Task objective: Read the data below. Then repeat all of it exactly.
------
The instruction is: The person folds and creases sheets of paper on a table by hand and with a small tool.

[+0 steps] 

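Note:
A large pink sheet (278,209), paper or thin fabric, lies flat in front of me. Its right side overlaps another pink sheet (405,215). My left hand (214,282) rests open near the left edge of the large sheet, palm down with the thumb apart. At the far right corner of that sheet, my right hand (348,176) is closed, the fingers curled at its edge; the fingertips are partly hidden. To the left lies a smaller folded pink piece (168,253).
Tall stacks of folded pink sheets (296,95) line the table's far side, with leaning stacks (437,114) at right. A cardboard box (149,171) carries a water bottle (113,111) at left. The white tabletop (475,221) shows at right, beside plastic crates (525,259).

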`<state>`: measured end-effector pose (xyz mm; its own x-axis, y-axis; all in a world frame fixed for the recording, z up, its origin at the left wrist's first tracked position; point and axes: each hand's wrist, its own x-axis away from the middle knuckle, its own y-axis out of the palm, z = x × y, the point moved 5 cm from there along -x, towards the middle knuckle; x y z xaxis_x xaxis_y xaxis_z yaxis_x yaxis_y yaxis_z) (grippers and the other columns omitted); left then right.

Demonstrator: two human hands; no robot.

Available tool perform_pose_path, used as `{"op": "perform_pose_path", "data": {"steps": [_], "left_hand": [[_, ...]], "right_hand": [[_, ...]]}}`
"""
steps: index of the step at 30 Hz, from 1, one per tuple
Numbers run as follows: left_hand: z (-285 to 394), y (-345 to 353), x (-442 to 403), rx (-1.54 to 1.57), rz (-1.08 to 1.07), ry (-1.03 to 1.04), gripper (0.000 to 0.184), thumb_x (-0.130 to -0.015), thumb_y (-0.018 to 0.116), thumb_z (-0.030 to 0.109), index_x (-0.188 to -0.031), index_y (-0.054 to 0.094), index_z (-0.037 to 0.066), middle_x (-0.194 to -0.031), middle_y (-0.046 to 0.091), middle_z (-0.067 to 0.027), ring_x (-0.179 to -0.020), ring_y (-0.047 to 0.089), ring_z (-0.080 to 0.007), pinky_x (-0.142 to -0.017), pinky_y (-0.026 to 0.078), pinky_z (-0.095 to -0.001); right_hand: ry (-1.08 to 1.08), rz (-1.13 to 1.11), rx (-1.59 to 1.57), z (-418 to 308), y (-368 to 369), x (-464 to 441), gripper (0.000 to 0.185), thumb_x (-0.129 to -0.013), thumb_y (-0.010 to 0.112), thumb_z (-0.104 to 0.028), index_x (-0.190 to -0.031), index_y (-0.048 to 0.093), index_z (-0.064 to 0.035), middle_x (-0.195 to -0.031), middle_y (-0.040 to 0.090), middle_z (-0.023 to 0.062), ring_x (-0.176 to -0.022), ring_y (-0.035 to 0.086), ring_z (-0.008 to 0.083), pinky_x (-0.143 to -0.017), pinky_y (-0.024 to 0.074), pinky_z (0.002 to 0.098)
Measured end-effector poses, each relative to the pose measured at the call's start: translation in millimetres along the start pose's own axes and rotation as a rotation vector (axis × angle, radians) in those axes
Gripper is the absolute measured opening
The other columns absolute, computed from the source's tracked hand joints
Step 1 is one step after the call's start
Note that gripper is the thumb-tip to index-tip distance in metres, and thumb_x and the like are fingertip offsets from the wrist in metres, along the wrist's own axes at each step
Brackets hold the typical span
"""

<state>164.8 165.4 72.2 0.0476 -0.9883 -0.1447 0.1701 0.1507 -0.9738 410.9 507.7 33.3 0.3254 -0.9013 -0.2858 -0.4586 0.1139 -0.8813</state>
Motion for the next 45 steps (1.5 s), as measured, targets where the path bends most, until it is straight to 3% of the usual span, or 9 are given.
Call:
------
Solved exercise:
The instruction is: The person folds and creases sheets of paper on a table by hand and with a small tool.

[+0 steps] 

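Note:
A large pink sheet (278,209), paper or thin fabric, lies flat in front of me. Its right side overlaps another pink sheet (405,215). My left hand (214,282) rests open near the left edge of the large sheet, palm down with the thumb apart. At the far right corner of that sheet, my right hand (348,176) is closed, the fingers curled at its edge; the fingertips are partly hidden. To the left lies a smaller folded pink piece (168,253).
Tall stacks of folded pink sheets (296,95) line the table's far side, with leaning stacks (437,114) at right. A cardboard box (149,171) carries a water bottle (113,111) at left. The white tabletop (475,221) shows at right, beside plastic crates (525,259).
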
`<state>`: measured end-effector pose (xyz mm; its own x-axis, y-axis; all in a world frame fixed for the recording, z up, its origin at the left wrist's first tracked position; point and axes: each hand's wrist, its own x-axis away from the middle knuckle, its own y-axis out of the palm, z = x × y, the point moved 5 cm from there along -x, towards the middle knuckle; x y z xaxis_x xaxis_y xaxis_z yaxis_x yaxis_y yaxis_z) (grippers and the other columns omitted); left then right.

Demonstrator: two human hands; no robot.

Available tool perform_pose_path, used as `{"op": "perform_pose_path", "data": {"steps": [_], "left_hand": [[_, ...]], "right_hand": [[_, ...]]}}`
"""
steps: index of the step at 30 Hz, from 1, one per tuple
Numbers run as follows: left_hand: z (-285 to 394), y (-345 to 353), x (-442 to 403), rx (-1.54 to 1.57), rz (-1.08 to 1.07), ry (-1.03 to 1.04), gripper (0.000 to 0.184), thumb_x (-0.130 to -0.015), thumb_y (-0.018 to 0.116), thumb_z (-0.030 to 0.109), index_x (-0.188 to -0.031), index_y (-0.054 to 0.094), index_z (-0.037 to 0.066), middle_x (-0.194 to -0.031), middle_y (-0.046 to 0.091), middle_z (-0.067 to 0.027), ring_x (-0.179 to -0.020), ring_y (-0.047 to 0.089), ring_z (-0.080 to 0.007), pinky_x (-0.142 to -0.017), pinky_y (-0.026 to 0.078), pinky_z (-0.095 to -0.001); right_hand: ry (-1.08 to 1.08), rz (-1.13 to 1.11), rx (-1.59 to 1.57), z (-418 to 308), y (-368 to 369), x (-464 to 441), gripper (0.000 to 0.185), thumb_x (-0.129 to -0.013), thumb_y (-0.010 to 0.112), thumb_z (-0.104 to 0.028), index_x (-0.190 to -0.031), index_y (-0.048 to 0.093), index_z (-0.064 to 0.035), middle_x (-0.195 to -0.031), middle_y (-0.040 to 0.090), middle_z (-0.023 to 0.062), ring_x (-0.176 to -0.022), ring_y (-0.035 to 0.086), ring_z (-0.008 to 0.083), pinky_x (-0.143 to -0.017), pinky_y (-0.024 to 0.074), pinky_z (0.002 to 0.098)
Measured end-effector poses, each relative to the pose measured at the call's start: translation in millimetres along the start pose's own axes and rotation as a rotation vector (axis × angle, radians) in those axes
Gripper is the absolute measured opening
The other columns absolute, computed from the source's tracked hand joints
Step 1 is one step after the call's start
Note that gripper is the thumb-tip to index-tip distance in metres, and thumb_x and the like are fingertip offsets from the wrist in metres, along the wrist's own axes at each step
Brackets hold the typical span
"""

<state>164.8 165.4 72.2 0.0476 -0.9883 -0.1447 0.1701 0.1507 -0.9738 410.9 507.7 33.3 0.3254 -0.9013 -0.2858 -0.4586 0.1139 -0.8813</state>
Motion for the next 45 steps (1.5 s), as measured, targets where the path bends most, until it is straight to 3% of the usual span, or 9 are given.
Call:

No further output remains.